To combat this invisible drain on force lethality, Fallis announced a new tri-service dental research program.
"We just released the funding opportunity announcement last week for research categories and funding for specific military dental research projects," Fallis shared with the audience. This initiative bridges the microscopic realities of advanced manufacturing-such as 3D printing and materials science-with the global readiness of the joint force. Projects will target five priority domains, including dental readiness optimization, clinical practice transformation, advanced manufacturing and material science, and maxillofacial reconstruction and regeneration, heavily focusing on human performance optimization to understand how sleep apnea and parafunctional habits fundamentally impact deployability.
The critical necessity of optimizing human performance was further validated by Army Col. Vincent Capaldi, Professor and Chair of the USU Department of Psychiatry. Capaldi presented data from a study of over 130,000 active-duty service members, demonstrating that obstructive sleep apnea leads to a four-fold increase in post-traumatic stress disorder and heavily complicates traumatic brain injury recovery.
"Sleep is ammunition for the brain," Capaldi noted. "Simply put, you cannot send our warfighters out and expect them to be lethal in a near-peer fight without them having sufficient ammunition for the brain."

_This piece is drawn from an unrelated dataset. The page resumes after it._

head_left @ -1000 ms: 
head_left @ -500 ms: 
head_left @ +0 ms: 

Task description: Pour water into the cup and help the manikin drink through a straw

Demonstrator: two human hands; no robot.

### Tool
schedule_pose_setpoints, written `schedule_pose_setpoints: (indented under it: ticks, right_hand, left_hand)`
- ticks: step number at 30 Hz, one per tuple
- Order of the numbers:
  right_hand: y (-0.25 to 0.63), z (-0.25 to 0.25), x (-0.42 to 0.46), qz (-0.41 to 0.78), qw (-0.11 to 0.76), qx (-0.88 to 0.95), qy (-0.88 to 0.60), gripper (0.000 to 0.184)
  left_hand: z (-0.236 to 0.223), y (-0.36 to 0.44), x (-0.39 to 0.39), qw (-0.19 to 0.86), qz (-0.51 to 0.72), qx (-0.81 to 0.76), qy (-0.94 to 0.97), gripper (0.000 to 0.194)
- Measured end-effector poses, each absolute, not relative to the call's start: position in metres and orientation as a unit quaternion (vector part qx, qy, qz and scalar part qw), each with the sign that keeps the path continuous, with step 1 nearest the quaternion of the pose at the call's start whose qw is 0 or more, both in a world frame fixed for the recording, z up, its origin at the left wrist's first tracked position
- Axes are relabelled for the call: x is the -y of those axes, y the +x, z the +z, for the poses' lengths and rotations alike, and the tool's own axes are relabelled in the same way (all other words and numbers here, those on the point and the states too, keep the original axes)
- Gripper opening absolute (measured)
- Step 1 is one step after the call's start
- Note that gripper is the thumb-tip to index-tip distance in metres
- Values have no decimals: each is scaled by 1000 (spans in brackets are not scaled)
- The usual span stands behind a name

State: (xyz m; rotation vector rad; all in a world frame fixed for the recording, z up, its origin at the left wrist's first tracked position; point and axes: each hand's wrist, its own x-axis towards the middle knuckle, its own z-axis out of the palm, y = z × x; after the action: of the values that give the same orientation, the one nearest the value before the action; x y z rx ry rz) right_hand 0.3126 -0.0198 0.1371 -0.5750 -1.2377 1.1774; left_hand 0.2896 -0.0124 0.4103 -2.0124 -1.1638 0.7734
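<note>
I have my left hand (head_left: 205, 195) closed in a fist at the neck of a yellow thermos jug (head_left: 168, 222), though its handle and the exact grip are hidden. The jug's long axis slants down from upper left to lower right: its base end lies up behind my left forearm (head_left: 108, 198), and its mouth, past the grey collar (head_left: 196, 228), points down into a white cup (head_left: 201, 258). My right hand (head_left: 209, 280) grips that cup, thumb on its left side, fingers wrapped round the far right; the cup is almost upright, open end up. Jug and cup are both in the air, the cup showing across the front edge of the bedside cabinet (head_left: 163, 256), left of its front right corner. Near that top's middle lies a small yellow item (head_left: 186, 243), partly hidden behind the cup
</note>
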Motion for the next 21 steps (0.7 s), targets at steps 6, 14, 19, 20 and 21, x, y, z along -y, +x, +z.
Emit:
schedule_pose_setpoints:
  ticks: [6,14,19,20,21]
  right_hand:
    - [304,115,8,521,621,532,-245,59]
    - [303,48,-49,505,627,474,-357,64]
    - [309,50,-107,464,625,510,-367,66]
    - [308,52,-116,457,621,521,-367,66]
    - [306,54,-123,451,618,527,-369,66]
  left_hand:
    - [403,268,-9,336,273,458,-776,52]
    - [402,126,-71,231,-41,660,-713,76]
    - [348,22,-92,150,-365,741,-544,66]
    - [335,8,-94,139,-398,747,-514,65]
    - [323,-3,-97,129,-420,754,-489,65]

Capaldi warned against short-sighted administrative decisions that shut down sleep clinics to fund other specialties, emphasizing that pushing sleep care to the private network results in an inefficient use of funds and delayed treatments for the warfighter. Tata's earlier calls for real-time cognitive monitoring of recruits closely parallel Capaldi's push to prioritize brain health and sleep hygiene from the earliest days of service.
Sustaining the warfighter also requires aggressive accountability in medical logistics. Dr. Tracey Perez Koehlmoos, Director of the USU Center for Health Services Research (CHSR), mapped out the deep vulnerabilities facing the military's pharmaceutical supply. Speaking on the "Mission Critical Medicine" panel, Koehlmoos noted that over half of the active pharmaceutical ingredients procured by the Defense Logistics Agency originate from non-compliant or unknown foreign sources.
Koehlmoos detailed how her team is conducting a sweeping landscape analysis to break down internal silos and secure compliant supply chains. She stressed that while the department has eagerly pursued supply chain mapping tools, data collection capabilities must become exponential rather than additive to match the speed of need.
Whether through structural overhauls in medical education, the rapid expansion of the enlisted-to-provider pipeline, or breakthrough operational research, USU's presence at the 2026 MHS Conference reaffirmed its commitment to producing top tier scholars, surgeons, and strategic leaders.